> **What you need to do**:
From the first line to the last, print the data exactly as written.
⟨
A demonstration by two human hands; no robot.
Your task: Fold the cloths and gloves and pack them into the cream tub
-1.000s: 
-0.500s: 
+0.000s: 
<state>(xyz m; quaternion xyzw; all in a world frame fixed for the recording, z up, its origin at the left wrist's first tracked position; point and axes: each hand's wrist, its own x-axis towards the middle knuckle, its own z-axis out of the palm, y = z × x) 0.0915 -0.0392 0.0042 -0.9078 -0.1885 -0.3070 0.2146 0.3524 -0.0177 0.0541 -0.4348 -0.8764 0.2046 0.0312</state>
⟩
> **Answer below**:
A demonstration by two human hands; no robot.
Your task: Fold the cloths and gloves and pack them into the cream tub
-1.000s: 
-0.500s: 
+0.000s: 
<state>(xyz m; quaternion xyzw; all in a world frame fixed for the recording, z up, its origin at the left wrist's first tracked position; point and axes: each hand's wrist, its own x-axis towards the middle knuckle, its own z-axis out of the palm, y = z × x) 0.0915 -0.0392 0.0042 -0.9078 -0.1885 -0.3070 0.2146 0.3524 -0.0177 0.0541 -0.4348 -0.8764 0.2046 0.0312</state>

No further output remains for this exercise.